Math lovers?

channel50

Experienced
Joined
Oct 7, 2007
Posts
30
I was wondering if there were any female math lovers on this site.

Considering thats all i do and it consumes me o_O

My AIM is Deckofmagiccards
(don't ask was into magic tricks at the time)
 
I was wondering if there were any female math lovers on this site.

Considering thats all i do and it consumes me o_O

My AIM is Deckofmagiccards
(don't ask was into magic tricks at the time)

I am pretty fond of base 5 ;)
 
True, base 2 and 3 are too popular to choose. But integer mods require groups, and i am but a singularity....
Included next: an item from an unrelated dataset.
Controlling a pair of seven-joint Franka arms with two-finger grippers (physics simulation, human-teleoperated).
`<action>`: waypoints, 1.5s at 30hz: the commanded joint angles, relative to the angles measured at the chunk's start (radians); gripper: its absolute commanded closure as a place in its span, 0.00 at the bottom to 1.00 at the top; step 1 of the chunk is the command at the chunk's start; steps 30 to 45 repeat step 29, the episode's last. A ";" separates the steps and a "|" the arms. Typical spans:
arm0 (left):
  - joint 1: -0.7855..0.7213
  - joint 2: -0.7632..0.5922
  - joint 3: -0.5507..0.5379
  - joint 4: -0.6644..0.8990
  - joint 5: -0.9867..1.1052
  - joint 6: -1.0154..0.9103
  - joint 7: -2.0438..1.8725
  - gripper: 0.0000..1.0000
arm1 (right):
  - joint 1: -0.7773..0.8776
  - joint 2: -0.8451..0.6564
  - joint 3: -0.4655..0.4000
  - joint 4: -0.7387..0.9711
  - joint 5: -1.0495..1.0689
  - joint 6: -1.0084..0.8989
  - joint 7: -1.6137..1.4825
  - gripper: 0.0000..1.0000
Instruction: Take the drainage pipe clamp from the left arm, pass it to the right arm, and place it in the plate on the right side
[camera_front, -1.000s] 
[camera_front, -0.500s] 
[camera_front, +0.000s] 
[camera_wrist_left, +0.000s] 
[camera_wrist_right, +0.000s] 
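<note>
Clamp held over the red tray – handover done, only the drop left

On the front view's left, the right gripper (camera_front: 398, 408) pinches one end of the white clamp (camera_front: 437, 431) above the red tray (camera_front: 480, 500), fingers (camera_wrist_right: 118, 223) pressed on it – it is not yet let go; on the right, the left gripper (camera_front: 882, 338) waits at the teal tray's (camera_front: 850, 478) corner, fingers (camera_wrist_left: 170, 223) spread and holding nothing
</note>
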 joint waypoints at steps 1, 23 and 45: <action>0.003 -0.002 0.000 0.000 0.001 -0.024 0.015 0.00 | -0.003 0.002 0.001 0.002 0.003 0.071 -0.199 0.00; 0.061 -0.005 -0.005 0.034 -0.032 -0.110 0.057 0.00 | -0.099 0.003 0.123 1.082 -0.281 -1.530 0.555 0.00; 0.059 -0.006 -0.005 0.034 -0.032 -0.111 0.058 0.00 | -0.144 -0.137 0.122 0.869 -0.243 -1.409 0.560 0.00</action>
Wow i just math insulted myself hahaha =D
 
True, base 2 and 3 are too popular to choose. But integer mods require groups, and i am but a singularity....

Wow i just math insulted myself hahaha =D

LOL! pretty good.

Most bright guys go through a magic phase during their teens, some never get beyond it.
 
hehe I am no good with math, but I read a great math pick up line the other day: I wish I was sine squared and you were cosine squared so together we could be one hehe Sorry, I hated math in highschool- only really clued in in college...
 
I like to play minesweeper at work when I'm bored. That's math no? :D
 
Yes i know many groups that state that derivative joke, its still funny

There is one for the integral

"I used you for (integral) of e^x and it was wrong but it felt so right"

Write it out
 
Mathematical Induction Proof

Let's get serious.

I'm working on the following:

Consider a rectangle and n straight line segments, each of which begins on one side of the rectangle and ends on another side. Prove, by mathematical induction, that the resulting map can be colored using exactly two colors, so that bordering regions are of different colors.

The proof has a really neat twist to it.

Mandy
 
This sounds like a combinatorics proof

my combinatorics is rusty but i think you can just denote each segment (or vertex, however you want to look at it) as 1 or 0 and go from there.